Ann Dvorak's Western credits included Ramona (1916), Way Out West (1930), Flame of the Barbary Coast (1945), Abilene Town (1946) and The Return of Jesse James (1950).

Ann Dvorak died in Honolulu, Hawaii on Dec. 10, 1979.

CLICK HERE to see the complete filmography of Ann Dvorak.





Robert H. Dyer, Jr.


Robert H. Dyer, Jr., is an engineer by profession. He has written several articles for National Tombstone Epitaph and for various poetry anthologies.




J. C. Dykes


Jeff Dykes was born on July 20, 1900 at Dallas, Texas. He received his B.S. degree from Texas A&M. He married Martha L. Reed on Aug. 1, 1923. He was a high school teacher and coach from 1921-29, then served as a professor of agricultural education at Texas A&M from 1929-35. From 1935 to 1965, he worked for the Soil Conservation Service of the United States Department of Agriculture, in Washington, D.C.. He was a dealer in Western Americana from 1965-85, and since has been a Western book scout.

J.C. Dykes' articles have appeared in Corral Dust, Journal of Range Management, The America Book Collector, The Southwestern Historical Quarterly, Dime Novel Round-up, The Chicago Westerner Brand Book, The Denver Westerns Brand Book, Bookman's Weekly, The Trail Guide, Persimmon Hill.
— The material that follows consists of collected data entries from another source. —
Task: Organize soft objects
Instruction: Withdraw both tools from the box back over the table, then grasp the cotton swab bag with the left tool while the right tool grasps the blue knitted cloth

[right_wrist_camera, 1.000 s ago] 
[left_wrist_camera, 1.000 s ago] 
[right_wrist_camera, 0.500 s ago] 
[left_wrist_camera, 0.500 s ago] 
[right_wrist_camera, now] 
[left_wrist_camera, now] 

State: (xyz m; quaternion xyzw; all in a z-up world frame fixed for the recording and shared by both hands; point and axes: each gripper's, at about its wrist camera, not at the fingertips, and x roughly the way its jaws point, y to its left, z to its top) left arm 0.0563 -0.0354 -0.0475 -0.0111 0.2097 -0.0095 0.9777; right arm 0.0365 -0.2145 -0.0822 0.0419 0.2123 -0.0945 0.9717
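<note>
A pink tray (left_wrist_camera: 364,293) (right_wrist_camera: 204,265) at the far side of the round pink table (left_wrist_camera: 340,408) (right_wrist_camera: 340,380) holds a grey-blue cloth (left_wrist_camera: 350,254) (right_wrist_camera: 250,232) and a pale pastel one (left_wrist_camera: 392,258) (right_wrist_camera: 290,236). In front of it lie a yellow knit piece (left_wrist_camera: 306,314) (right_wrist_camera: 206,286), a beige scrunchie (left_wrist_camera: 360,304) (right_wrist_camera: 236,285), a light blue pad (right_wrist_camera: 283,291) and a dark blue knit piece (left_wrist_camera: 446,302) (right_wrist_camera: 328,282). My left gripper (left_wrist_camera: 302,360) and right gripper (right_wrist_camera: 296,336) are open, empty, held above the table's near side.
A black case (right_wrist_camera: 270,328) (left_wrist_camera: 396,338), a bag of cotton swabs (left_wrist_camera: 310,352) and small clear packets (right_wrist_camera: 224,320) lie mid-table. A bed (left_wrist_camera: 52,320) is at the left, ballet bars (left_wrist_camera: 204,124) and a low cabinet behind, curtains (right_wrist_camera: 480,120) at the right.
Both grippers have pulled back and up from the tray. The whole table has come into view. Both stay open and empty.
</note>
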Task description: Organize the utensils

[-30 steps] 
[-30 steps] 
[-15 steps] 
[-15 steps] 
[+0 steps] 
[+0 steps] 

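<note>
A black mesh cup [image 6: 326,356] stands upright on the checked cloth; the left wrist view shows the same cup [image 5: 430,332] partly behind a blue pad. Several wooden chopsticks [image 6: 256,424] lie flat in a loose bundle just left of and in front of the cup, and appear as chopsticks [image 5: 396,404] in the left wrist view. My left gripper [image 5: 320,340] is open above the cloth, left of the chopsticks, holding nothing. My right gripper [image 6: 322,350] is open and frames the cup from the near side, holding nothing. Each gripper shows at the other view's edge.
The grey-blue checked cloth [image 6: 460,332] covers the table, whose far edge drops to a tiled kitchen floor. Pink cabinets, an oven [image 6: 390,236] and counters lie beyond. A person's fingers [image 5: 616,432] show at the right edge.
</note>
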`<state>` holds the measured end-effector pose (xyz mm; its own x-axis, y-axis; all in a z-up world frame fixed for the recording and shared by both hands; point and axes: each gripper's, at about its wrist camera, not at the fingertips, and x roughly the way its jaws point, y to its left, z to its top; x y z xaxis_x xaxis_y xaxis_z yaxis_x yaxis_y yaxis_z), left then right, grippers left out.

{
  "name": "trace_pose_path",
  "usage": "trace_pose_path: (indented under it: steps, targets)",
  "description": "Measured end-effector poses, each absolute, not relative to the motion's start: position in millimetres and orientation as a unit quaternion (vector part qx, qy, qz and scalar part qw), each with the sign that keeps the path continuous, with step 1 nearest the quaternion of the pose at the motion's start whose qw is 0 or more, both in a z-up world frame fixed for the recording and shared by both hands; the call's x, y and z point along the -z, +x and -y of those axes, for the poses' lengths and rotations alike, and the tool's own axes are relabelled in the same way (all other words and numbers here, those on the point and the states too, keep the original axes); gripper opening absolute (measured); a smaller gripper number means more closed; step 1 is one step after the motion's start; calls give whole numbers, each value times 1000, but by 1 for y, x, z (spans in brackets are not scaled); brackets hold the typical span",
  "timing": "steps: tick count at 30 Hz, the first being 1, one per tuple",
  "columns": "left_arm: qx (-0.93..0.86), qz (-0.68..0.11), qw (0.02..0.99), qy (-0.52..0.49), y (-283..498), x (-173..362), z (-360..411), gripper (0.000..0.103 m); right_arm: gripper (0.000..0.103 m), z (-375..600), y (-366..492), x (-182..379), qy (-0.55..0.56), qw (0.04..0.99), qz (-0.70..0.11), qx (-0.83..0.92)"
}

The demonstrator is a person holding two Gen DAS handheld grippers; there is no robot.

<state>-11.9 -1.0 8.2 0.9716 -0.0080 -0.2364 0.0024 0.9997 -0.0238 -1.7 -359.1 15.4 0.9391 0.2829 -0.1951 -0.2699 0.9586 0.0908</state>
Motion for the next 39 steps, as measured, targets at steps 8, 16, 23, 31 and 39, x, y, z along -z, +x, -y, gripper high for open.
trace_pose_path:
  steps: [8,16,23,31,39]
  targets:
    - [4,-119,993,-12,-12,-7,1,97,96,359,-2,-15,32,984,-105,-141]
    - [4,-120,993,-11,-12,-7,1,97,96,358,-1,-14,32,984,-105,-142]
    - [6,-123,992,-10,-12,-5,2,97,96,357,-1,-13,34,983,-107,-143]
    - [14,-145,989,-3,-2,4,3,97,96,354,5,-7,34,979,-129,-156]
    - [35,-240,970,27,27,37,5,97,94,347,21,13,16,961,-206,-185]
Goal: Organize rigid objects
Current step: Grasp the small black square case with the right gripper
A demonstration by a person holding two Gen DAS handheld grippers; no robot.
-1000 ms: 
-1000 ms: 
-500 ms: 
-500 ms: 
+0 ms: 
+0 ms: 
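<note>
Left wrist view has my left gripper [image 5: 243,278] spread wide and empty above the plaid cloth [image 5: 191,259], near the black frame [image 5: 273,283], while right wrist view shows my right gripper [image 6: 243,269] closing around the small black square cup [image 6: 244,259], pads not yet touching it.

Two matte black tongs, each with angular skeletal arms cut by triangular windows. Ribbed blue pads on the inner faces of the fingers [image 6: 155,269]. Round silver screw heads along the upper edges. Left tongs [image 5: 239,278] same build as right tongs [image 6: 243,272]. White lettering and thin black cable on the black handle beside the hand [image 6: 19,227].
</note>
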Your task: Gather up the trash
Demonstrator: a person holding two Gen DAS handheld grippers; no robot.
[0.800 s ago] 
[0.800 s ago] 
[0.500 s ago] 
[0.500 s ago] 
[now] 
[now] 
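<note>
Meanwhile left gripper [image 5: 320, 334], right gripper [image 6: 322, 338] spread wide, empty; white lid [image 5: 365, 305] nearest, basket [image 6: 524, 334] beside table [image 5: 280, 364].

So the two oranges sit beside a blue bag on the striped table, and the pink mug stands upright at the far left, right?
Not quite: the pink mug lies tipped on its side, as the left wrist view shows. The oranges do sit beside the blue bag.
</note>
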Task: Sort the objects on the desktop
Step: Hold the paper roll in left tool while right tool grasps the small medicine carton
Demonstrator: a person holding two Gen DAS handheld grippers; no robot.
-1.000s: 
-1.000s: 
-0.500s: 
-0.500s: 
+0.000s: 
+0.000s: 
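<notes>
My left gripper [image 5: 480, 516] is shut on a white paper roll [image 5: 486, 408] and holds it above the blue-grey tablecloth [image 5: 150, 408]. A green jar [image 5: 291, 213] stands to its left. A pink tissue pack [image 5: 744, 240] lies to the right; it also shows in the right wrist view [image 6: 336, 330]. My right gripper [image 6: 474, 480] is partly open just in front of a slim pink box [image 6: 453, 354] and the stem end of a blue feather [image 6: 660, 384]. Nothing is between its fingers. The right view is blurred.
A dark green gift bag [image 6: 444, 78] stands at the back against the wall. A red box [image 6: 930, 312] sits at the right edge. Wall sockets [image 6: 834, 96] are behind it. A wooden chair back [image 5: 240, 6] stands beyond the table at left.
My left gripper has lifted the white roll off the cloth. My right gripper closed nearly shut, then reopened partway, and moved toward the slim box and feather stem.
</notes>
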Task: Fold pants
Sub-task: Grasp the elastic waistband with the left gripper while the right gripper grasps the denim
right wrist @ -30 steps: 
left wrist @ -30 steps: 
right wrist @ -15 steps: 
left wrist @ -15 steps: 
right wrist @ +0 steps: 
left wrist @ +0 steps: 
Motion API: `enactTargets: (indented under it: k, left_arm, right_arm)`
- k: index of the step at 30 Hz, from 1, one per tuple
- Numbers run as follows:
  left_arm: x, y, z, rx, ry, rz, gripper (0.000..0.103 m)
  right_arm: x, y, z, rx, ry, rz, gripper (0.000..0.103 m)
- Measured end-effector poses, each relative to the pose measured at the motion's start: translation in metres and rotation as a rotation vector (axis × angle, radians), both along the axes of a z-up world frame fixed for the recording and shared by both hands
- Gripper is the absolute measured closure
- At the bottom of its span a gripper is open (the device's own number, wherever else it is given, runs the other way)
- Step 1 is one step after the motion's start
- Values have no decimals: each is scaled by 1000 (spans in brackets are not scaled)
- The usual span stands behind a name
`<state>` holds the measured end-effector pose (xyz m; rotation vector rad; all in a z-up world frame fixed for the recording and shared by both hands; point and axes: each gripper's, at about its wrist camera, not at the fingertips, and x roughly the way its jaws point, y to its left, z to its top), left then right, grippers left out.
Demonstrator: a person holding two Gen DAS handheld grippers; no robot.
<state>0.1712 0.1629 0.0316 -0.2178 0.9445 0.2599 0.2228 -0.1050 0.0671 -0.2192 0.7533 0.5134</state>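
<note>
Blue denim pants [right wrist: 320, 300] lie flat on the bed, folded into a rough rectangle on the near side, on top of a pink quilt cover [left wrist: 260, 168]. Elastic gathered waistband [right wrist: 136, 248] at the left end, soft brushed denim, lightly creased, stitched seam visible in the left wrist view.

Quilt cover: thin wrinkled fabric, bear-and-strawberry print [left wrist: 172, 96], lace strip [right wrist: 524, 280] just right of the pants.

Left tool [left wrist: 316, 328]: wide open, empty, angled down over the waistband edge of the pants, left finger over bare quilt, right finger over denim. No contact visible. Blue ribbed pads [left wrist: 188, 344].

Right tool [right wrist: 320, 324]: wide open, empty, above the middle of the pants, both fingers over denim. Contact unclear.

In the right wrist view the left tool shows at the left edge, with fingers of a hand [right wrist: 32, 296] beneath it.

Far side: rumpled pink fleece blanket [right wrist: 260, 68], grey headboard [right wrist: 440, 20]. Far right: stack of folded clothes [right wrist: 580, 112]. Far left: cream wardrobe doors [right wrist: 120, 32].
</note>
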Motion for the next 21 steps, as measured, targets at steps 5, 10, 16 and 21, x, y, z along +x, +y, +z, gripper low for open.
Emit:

Jeff Dykes' books include Billy the Kid: The Bibliography of a Legend (Albuquerque, 1952), High Spots in Western Illustrating (Kansas City, 1966), with O.C. Fisher, King Fisher (Norman, 1966), Law on a Wild Frontier (Washington, D.C.), My Dobie Collection (Bryan, Tx. , 1971), with J. Frank Dobie, 44 and 44 Range Country Books (Austin, 1971); Fifty Great Western Illustrators (Flagstaff, 1975); I Had All The Fun (College Station, 1978); Collecting Range Life Literature (Bryan, Tx. 1982); Rare Western Outlaw Books (Albuquerque, 1985).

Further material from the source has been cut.